Supplied material:
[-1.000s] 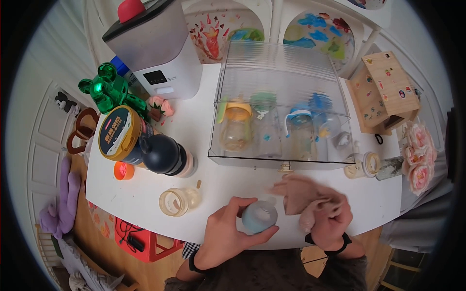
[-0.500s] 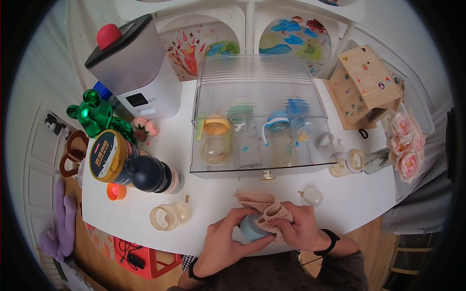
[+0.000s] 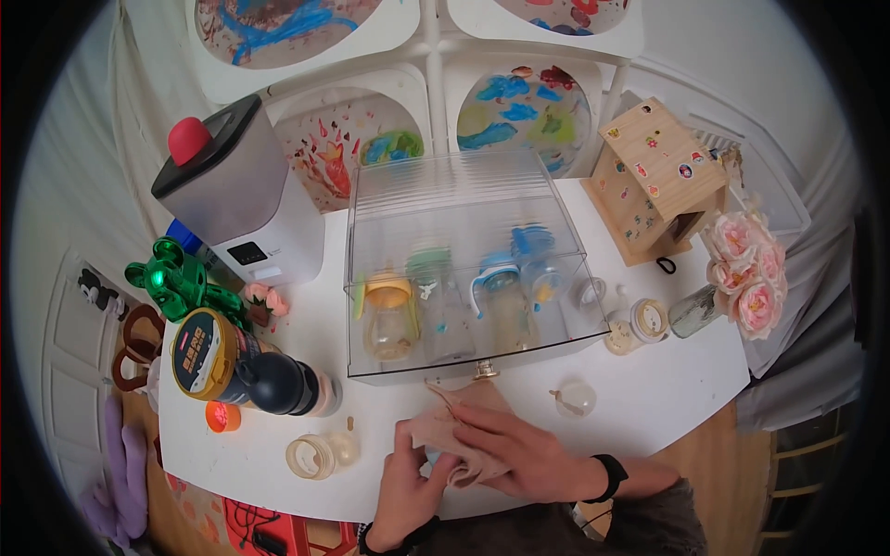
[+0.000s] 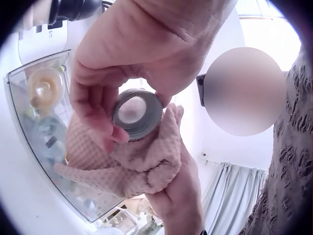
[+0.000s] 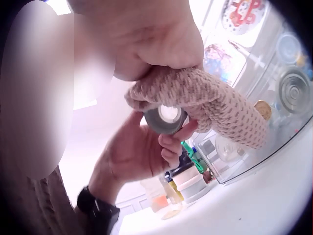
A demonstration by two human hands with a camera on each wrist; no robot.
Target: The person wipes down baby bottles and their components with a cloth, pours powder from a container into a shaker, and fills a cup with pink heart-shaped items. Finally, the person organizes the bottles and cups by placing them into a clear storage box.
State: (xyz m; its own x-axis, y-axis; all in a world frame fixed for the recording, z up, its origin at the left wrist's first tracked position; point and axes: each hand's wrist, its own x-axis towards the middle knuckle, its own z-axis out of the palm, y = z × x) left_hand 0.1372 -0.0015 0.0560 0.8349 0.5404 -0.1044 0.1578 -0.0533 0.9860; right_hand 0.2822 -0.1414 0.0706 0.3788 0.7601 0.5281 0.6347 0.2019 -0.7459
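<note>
Near the front edge of the table, my left hand (image 3: 408,486) grips a grey-blue bottle cap (image 4: 139,115) between thumb and fingers. The left wrist view shows its open, threaded underside. My right hand (image 3: 533,454) holds a pink waffle-weave cloth (image 3: 459,431) against the cap, and the cloth wraps over the cap's far side. In the head view the cloth hides nearly all of the cap. A clear bottle teat (image 3: 575,398) lies on the table to the right of the hands. An open, clear baby bottle (image 3: 320,457) lies to the left.
Behind the hands stands a clear storage box (image 3: 464,343) with several baby bottles inside. A dark-topped bottle (image 3: 278,382) and a tub (image 3: 206,352) crowd the left side. To the right are another bottle (image 3: 638,326), a vase of pink flowers (image 3: 751,278) and a wooden house (image 3: 658,176).
My right hand has brought the cloth in from the right onto the cap, and it now covers the cap. The head view has shifted, showing more of the back wall.
</note>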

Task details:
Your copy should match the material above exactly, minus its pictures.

Expected answer:
[-1.000s] 
[-0.500s] 
[+0.000s] 
[+0.000s] 
[+0.000s] 
A demonstration by two human hands with a camera on each wrist; no robot.
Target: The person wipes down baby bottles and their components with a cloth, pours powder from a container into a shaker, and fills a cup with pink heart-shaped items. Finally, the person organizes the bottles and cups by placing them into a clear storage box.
State: (xyz m; its own x-axis, y-axis; all in a world frame fixed for the recording, z up, its origin at the left wrist's first tracked position; point and axes: each hand's wrist, its own x-axis towards the middle knuckle, its own z-axis out of the palm, y = z × x) left_hand 0.1372 -0.0015 0.0560 0.8349 0.5404 -0.1044 0.1578 -0.0533 0.9860; right_hand 0.2822 -0.1414 0.0706 0.3788 0.7601 0.5281 0.6347 0.2019 -0.7459
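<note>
Near the front edge of the table, my left hand (image 3: 408,486) grips a grey-blue bottle cap (image 4: 139,115) between thumb and fingers. The left wrist view shows its open, threaded underside. My right hand (image 3: 533,454) holds a pink waffle-weave cloth (image 3: 459,431) against the cap, and the cloth wraps over the cap's far side. In the head view the cloth hides nearly all of the cap. A clear bottle teat (image 3: 575,398) lies on the table to the right of the hands. An open, clear baby bottle (image 3: 320,457) lies to the left.
Behind the hands stands a clear storage box (image 3: 464,343) with several baby bottles inside. A dark-topped bottle (image 3: 278,382) and a tub (image 3: 206,352) crowd the left side. To the right are another bottle (image 3: 638,326), a vase of pink flowers (image 3: 751,278) and a wooden house (image 3: 658,176).
My right hand has brought the cloth in from the right onto the cap, and it now covers the cap. The head view has shifted, showing more of the back wall.
</note>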

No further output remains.